Another bummer was Tim being forced to assign all his future earnings to the shady French businessman in the arms trade he called Goldfinger (Michel Hauchard), who had financed their stay in Switzerland and had hooked him up with the top lawyer there. The guy smelled a big payoff when and if Tim sold the rights to his prison escape book, which he’d been struggling to finish while living on the run. Some months later it was big news in the publishing world when Leary signed a contact with Bantam for an advance of $250,000.
LR: Wow!
MH: His story was that hot—the mind-blowing prison escape, the publicized conflict with the Black Panthers in Algeria, his Swiss jailing and international extradition battle with Nixon. The big time literary agents and international lawyers who came to Bern to broker the deal got a large chunk, but it was Hauchard who took the lion’s share of the advance and even forced Tim to sign away rights to his future books. When Tim told him we had the latest draft back in San Francisco, he flew out and tracked us down--but that was after we returned with it from our visit.
LR: Oh no. Are you saying that Tim didn't get any of it?
MH: He bought a Porsche with his ten grand. That was it.
LR: Did Tim ever get back the rights to his own story?
MH: Yes, he did eventually get back the rights to his books. What really floored us was to learn that Rosemary had moved out.
LR: What happened there?
MH: It happened on his birthday, a couple of months before our visit. She asked us to place an announcement in the Berkeley Barb that she was no longer responsible for her husband’s affairs. She wrote us to send their marriage certificate and other personal papers.
LR: Yes, well, I've heard she had her reasons...
MH: She deeply loved Tim but was burnt out from the years of drama--their arrests, court battles, imprisonments and living on the run. Not being able to conceive the child they wanted that would perhaps have settled their lives.
It was a bummer for those of us who knew them. They were one of the golden couples of the ‘60s. Rock stars. Psychedelic royalty. Rosemary’s glamour, intelligence and wit perfectly complimented Timothy's personality. She was an indispensable partner in his creative endeavors and risked her freedom to help engineer his escape at a time when she wanted to have children and live under the radar of the media attention that Tim always courted to get his message out. Bob and I were sad to see her out of the picture, while also appreciating her need to escape the unrelenting drama of their fugitive life. Eventually, we would have to make similar choices.
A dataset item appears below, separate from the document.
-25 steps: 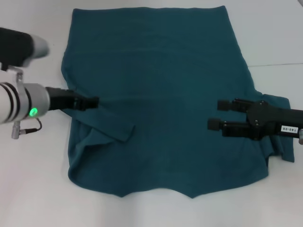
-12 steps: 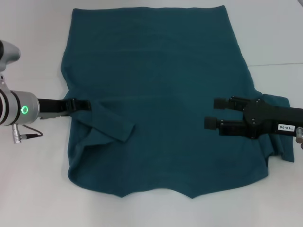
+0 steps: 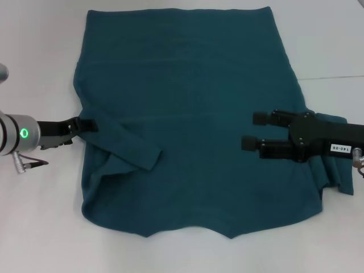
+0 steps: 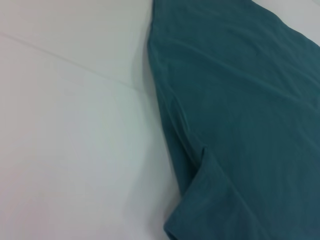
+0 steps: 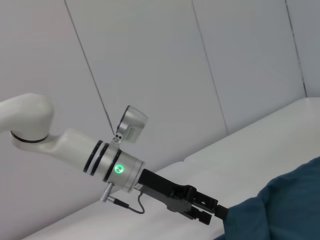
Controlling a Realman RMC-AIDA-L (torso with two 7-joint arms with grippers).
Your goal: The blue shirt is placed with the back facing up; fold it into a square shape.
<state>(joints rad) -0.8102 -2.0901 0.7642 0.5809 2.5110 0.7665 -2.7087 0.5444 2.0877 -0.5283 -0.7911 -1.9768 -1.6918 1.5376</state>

LR: Did you know where she was headed?
MH: A younger suitor from the Brotherhood days showed up and she left with him. They were well suited to each other. They traveled widely, staying incognito. She didn’t contact us. Sicily, Afghanistan and Colombia were among their temporary locales. Eventually they split and she landed in Cape Cod managing a b&b there and later in Half Moon Bay under a variation of her maiden name. She didn’t surface until the early ‘90s.
LR: She was a fugitive for that long? From the 1970s to the 1990s?
MH: Yes. She was one of the last imprisoned activists from the era to surface.
LR: Did she actually turn herself in? How did that come about?
MH: Tim initiated a court hearing for her to surface as Rosemary Woodruff. The judge threw out her 23-year parole violation, deciding that she was “led astray by Dr. Leary”--his words.
“Weren’t we all?” we joked when Rosemary told us.
LR: How did the breakup affect Tim?
MH: He took it hard at first, but he rebounded quickly and very soon began a relationship with a young California woman passing through the village.
LR: Is that when you and Bob showed up?
MH: Yes, in the middle of winter. We were coming from Paris, where we’d pilgrimaged to the building where the Hashish Club held their drug soirees in the 1840s.
LR: Is that the famous spot where French poets and artists hired chefs, musicians and courtesans and hung out for days eating hashish pastries?
MH: Leary credited them with creating the style of modern recreational use by taking hashish for sensual enhancement. Raps about drug history were some of our best conversations with Tim.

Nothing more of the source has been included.